The fin is almost completely made of cartilage. Next, she weighs the pup. KANESA: 750 on the dot. Finally, Duncan releases the baby hammerhead
back into the ocean. Hopefully, she will catch it again in a few months and be able to determine
how much it grew. Back at the lab, Duncan has several captive
hammerhead pups that she is working with to determine growth patterns. She wants to learn,
among other things, how fast baby Hammerheads grow. But I still want to know what they are all
doing at Darwin Island in the Galapagos, and I finally get a clue when I see a shark being
investigated by a fish. The strong current at Darwin Island allows
a hammerhead to swim in place, like a runner on a treadmill, yet hold a fixed position
over the reef. King Angelfish make their homes on this reef
and they serve as cleaner fish for the sharks. Because the sharks get cuts and scrapes, not
to mention parasites, that need cleaning, they come to a cleaning station where a King
Angelfish is waiting to clean the wounds and eat the parasites.
Everyone gets something out of the deal…the angelfish get food and the sharks get cleaned.
The sharks never eat their cleaner fish…that’s just considered bad form. A shark looking to be cleaned often swims
at an angle, with its white belly showing. This body language tells the angelfish to
come on over. Angelfish looking to clean a shark swim up
and down in the water to attract the shark’s attention.
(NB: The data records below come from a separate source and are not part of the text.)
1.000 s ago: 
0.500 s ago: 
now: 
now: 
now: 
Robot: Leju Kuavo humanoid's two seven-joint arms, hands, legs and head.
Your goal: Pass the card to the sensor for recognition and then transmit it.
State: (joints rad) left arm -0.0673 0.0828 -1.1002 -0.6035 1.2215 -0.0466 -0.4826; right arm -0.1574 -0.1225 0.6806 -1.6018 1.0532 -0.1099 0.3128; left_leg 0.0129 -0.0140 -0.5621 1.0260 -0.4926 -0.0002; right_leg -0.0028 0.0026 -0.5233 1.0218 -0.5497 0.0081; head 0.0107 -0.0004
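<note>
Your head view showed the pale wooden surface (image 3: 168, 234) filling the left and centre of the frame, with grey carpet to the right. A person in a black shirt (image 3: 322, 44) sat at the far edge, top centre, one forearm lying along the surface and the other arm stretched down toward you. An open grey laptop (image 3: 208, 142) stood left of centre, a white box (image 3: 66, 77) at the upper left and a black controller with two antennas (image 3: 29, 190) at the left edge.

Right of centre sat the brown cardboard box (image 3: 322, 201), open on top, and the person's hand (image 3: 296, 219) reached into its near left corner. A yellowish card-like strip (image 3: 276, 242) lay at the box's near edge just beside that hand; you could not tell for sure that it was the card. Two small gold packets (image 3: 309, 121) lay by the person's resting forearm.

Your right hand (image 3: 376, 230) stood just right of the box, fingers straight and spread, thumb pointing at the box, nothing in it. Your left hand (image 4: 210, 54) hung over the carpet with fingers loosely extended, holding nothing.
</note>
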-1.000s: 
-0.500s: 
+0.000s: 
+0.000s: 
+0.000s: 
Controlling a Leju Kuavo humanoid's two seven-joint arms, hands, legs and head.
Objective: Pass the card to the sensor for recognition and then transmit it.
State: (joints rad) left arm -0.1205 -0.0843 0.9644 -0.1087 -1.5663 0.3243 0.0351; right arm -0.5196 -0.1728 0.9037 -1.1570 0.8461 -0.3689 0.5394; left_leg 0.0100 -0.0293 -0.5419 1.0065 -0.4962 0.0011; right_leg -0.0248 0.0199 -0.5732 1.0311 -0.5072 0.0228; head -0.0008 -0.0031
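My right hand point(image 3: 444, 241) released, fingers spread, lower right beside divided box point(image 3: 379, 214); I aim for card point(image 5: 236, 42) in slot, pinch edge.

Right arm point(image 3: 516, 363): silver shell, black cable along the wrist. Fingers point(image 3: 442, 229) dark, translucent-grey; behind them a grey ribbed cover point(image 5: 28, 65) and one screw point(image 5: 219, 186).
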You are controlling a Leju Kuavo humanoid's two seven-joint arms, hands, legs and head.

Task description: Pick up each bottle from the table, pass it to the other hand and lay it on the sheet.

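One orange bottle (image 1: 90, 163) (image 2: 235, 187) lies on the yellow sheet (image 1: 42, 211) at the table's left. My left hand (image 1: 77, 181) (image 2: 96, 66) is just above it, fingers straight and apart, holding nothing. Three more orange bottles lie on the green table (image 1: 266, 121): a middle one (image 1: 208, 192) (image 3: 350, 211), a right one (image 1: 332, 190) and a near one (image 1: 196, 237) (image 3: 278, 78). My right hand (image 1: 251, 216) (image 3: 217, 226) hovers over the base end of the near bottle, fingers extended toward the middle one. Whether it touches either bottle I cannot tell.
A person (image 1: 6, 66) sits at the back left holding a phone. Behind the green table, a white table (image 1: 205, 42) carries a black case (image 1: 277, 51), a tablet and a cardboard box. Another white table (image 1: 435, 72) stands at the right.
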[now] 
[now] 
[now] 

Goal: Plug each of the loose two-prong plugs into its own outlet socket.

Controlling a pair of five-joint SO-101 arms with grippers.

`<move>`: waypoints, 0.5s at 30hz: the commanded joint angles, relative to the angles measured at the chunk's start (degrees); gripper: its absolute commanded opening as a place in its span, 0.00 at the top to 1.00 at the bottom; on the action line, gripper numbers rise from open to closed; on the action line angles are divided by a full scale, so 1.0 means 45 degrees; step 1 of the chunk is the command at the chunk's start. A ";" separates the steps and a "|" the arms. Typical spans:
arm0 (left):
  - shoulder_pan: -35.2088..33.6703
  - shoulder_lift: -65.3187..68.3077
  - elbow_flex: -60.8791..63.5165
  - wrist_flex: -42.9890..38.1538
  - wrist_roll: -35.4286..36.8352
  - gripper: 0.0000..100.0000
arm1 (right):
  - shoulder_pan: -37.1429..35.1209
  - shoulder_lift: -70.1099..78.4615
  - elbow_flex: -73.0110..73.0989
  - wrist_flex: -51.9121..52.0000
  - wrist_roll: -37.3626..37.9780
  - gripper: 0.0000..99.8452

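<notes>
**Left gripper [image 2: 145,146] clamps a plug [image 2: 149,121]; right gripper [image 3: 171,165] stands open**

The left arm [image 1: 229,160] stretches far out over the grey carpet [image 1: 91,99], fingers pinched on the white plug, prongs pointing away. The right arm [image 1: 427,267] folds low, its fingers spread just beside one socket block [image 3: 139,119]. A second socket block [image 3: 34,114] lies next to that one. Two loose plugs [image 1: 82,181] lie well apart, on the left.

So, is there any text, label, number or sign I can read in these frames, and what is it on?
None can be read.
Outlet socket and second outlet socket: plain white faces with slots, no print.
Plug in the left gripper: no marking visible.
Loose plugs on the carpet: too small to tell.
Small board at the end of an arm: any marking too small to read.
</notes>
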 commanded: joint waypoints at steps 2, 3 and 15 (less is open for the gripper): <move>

Often, something seems amiss to the shark and it rebuffs the fish. The sharks feel vulnerable
while they are being cleaned, so they pick a cleaning station carefully. If anything
doesn’t seem right, they move on. But patience pays off and eventually the right
shark meets up with the right fish in the right place, and everything goes according
to plan. It’s love at first bite. Sometimes a really grungy shark needs a whole
team of angelfish to complete the task. Darwin Island is one of my favorite places
in the whole world to dive, and hammerheads are one of the most beautiful sharks in the
ocean. But alas, the dive must come to an end and we head back to the surface. I’m sad
to leave but happy to have learned the secret behind the mysterious school of hammerheads
here in the blue waters of the Galapagos.